Décharge 2009: Agence ferroviaire européenne ERA
En adoptant le rapport de Georgios STAVRAKAKIS (S&D, EL) sur la décharge à octroyer à l’Agence ferroviaire européenne, la commission du contrôle budgétaire appelle le Parlement européen à octroyer la décharge au directeur de l’Agence sur l'exécution de son budget pour 2009.

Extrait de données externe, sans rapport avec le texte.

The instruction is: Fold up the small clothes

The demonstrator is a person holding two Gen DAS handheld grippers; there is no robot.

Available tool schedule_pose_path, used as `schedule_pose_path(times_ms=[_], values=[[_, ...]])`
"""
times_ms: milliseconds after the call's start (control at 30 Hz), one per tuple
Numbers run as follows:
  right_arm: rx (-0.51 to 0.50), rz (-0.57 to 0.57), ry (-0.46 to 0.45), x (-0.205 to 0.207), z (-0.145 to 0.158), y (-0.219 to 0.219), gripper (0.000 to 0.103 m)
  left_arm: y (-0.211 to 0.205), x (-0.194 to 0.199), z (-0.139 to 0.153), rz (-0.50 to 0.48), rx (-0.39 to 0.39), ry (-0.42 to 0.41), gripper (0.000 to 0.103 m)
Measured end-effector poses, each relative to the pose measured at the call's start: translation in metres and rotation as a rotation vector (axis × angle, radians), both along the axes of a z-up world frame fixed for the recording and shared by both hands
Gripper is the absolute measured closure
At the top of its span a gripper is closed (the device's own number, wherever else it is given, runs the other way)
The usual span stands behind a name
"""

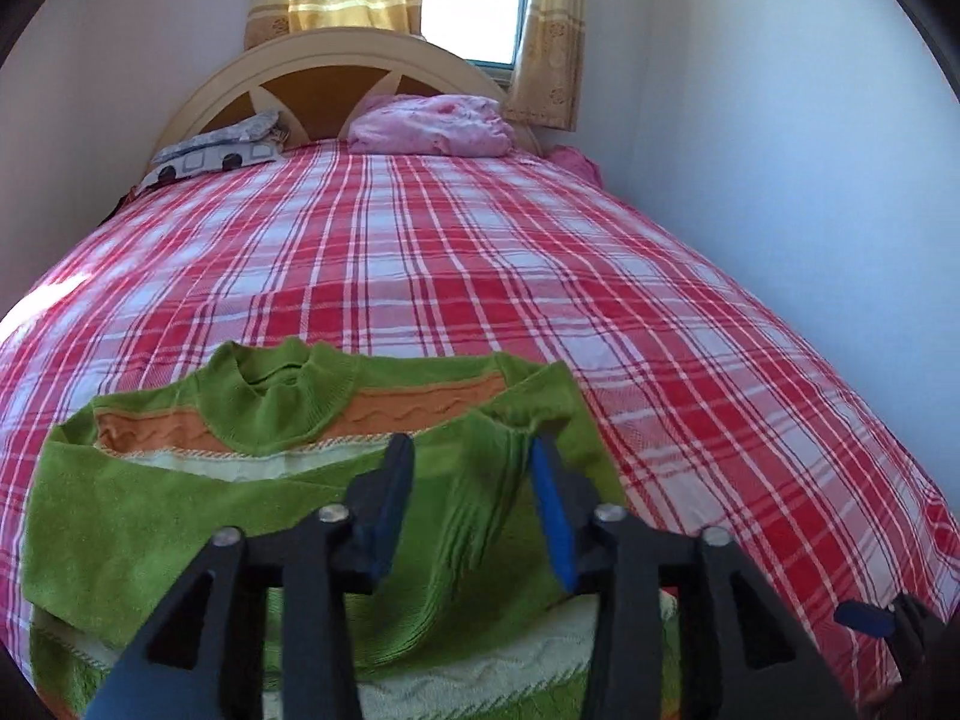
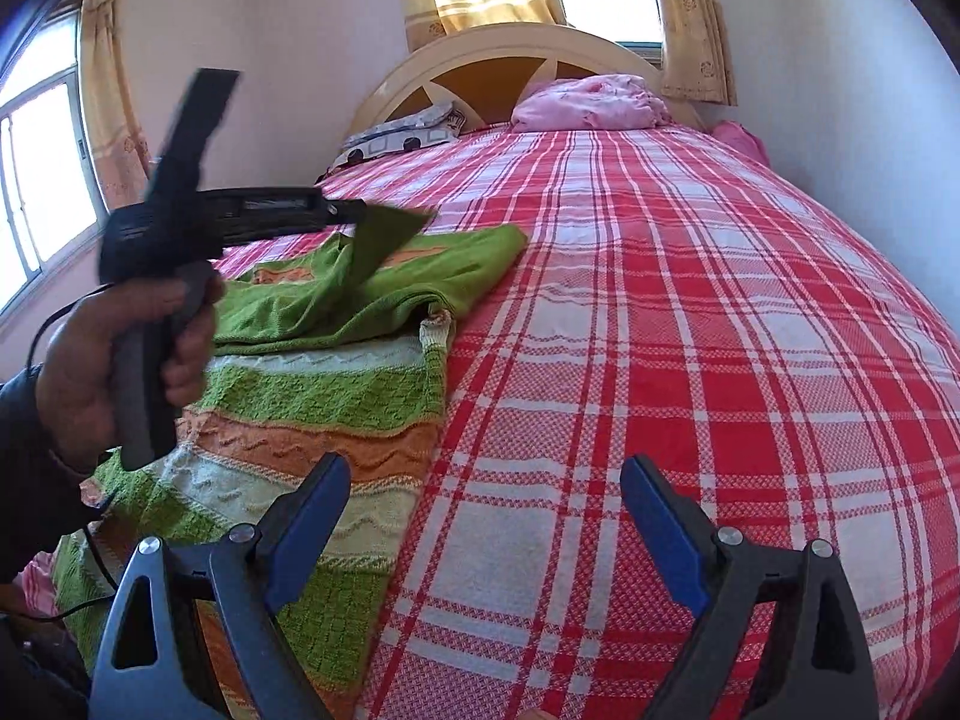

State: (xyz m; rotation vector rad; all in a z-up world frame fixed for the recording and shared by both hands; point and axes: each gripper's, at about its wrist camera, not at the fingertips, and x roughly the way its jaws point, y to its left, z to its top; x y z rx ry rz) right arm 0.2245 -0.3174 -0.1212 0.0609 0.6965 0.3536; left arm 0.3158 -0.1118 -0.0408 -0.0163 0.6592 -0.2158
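Observation:
A small green knit sweater (image 1: 180, 510) with orange and cream stripes lies on the red plaid bed; it also shows in the right wrist view (image 2: 312, 396). Its right sleeve (image 1: 480, 492) is lifted and folded across the chest. My left gripper (image 1: 474, 450) has its jaws partly apart, with the sleeve cuff draped between them and against the right pad; from the right wrist view the left gripper (image 2: 384, 219) holds the cuff above the sweater. My right gripper (image 2: 486, 480) is open and empty, low over the bed beside the sweater's hem.
The red plaid bedspread (image 1: 540, 276) covers the bed. A pink pillow (image 1: 432, 126) and a patterned pillow (image 1: 216, 150) lie by the headboard (image 1: 336, 60). A white wall (image 1: 780, 150) runs along the right side. Curtained windows (image 2: 48, 138) stand at the left and behind.

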Motion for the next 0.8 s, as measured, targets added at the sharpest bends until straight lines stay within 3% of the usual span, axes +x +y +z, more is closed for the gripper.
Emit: schedule_pose_path(times_ms=[33,67,167,267,400,533,600,667,800], values=[[0.004,-0.001,0.005,0.001,-0.001,0.0,0.011,0.002,-0.007,0.006,-0.003,0.015,-0.028,0.032],[0.006,-0.002,0.007,0.001,-0.001,-0.001,0.011,0.008,-0.016,0.013,-0.005,0.025,-0.056,0.025],[0.009,-0.007,0.006,0.001,-0.001,-0.001,0.011,0.04,-0.037,0.024,0.024,0.082,-0.104,0.018],[0.006,-0.014,0.002,0.0,0.0,-0.002,0.011,0.086,-0.041,0.018,0.124,0.162,-0.111,0.006],[0.025,-0.017,-0.026,-0.001,0.011,0.0,0.011,0.16,-0.038,-0.006,0.321,0.29,-0.074,0.006],[0.111,0.03,-0.002,0.024,0.031,0.018,0.014,0.219,-0.023,-0.032,0.464,0.296,0.027,0.006],[0.159,0.066,0.037,0.047,0.038,0.032,0.032,0.229,-0.017,-0.046,0.472,0.281,0.08,0.006],[0.156,0.078,0.063,0.073,0.045,0.05,0.041,0.23,-0.017,-0.057,0.475,0.275,0.099,0.006],[0.09,0.061,0.087,0.127,0.044,0.081,0.041,0.224,-0.018,-0.069,0.446,0.266,0.129,0.006]])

Constatant que la Cour des comptes avait indiqué avoir obtenu l’assurance raisonnable que les comptes annuels de l’Agence pour l’exercice 2009 étaient fiables et que les opérations sous–jacentes étaient légales et régulières, les députés approuvent la clôture des comptes de l’Agence. Ils font toutefois une série de recommandations dont il faut tenir compte au moment de l’octroi de la décharge, outre les recommandations générales figurant dans le projet de résolution concernant la performance, la gestion financière et le contrôle des agences - voir DEC/2010/2271 :
- Performance : les députés estiment une fois de plus que le fait que l'Agence exerce ses activités sur deux sites (Valenciennes et Lille) entraîne des coûts additionnels. Sachant que cette situation perdure depuis 2006, ils lui demandent de présenter un comparatif des réalisations effectuées pendant l'année de décharge examinée et celles effectuées lors de l'exercice précédent, afin de mieux évaluer la performance de l'Agence d'une année à l'autre;
- Report de crédits : les députés regrettent que, cette année encore, l'Agence n'ait pas résolu son problème de reports de crédits d'un exercice sur l'autre. Le report de 41% des crédits du titre II (immobilier, informatique et autres dépenses de fonctionnement administratif) et de 61% des crédits du titre III (dépenses opérationnelles) constitue, selon eux, une grave violation du principe budgétaire d'annualité et est révélateur d'une mise en œuvre tardive des activités de l'Agence. Les députés demandent en outre le suivi de cette affaire et demandent une amélioration de la situation en ce qui concerne les annulations de crédits et les retards affectant des procédures de passation de marchés (sachant que là encore cette situation perdure depuis 2006) ;
- Faiblesses dans la gestion de l'inventaire des immobilisations : les députés déplorent les faiblesses constatées par la Cour des comptes dans la gestion de l'inventaire des immobilisations, mais prennent acte de la volonté de l'Agence de remédier à la situation. Ils estiment que le flou entourant la localisation des immobilisations de l'Agence est une nouvelle preuve des problèmes et des frais supplémentaires engendrés par l'implantation de celle-ci sur deux sites ;
- Ressources humaines : les députés relèvent que le rapport annuel d'activité de l'Agence ne fournit que très peu d'informations sur la planification, l'affectation et l'utilisation des ressources humaines. Cette insuffisance pourrait avoir, selon eux, des répercussions sur l'opinion que les parties prenantes se font de l'utilisation des ressources par l'Agence. Ils s’inquiètent également de ce que l'Agence ne dispose toujours pas d'un manuel consolidé régissant les procédures de recrutement. Cette insuffisance pourrait entraîner un traitement et une gestion différenciés des recrutements, mettant à mal le principe d'égalité de traitement des candidats ;
- Audit interne : les députés se disent déçus de ne pas avoir été informés du contenu de certaines recommandations faites par le service d’audit interne (SAI) et demandent à être mieux informés de ces recommandations à l'avenir. Ils se félicitent au passage de l'initiative prise par l'Agence de se doter d'une structure d'audit interne destinée à fournir à son directeur ainsi qu'à son conseil d'administration un appui et des conseils en matière de contrôle interne, d'évaluation des risques et d'audit interne.